The banks that were too big to fail have actually gotten bigger. No one is even talking about regulating specialty derivatives that were so instrumental in the crash. The consumer financial protection agency is getting watered down by bank lobbyists funded indirectly by our bailout. And to name just one overcompensated financier, Andrew J. Hall, an oil speculator working for CitiGroup, is about to make a mockery of wage constraints by walking off with a $100 million payday -- from a bank that we virtually own.
Still no progressive movement. Still no national agenda for reforms. Still no compelling vision for what needs to be changed. Still no collective action to build our sense of empowerment.

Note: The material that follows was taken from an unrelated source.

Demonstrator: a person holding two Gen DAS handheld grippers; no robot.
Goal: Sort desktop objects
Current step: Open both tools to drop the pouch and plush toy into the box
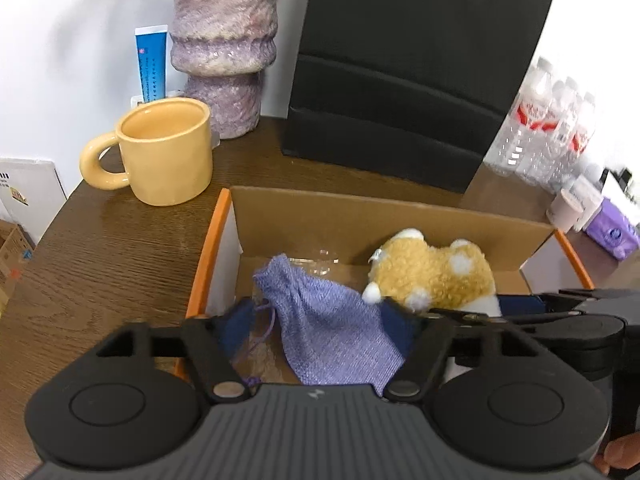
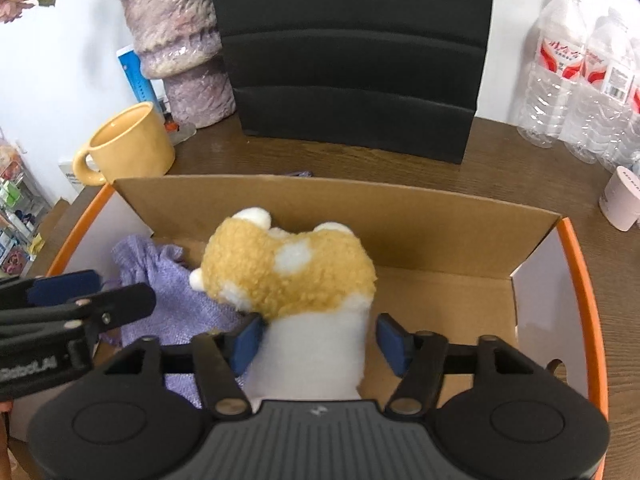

If we are ever to form a coherent reform effort, there are two fundamental changes that should guide us:
1. We must move money from the top of the income ladder to the middle and the bottom. This crisis was the result of near-sighted, selfish tax "reforms" that encouraged money to accumulate in the hands of the top fraction of one percent. Those folks literally ran out of real world investment opportunities that satisfied their demands for high returns, so they poured their excess capital into the fantasy finance casino. We have the worst income distribution since 1929 - no coincidence, I would argue. When money is more fairly distributed we will dry up much of the demand for fantasy finance.